▸ **What you have to do**
Count every line in the data that contains the word "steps", then report that number alone.

== Data provided ==

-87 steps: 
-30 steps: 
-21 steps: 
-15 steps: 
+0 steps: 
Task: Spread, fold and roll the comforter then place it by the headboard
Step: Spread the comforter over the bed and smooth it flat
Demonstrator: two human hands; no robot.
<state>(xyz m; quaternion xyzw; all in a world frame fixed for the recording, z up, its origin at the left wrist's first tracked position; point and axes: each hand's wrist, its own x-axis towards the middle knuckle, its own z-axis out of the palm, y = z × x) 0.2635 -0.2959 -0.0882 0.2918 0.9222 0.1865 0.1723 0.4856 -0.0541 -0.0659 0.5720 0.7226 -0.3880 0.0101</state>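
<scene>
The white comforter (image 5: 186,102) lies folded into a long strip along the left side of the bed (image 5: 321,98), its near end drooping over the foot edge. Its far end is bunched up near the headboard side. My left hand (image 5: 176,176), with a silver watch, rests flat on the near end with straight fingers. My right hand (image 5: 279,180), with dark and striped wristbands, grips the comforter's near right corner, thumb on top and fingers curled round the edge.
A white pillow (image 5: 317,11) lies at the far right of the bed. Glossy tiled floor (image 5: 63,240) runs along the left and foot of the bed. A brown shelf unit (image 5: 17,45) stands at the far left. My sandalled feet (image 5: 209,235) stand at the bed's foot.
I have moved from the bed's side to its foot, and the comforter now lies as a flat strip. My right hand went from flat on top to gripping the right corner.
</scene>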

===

▸ **The completed task**
5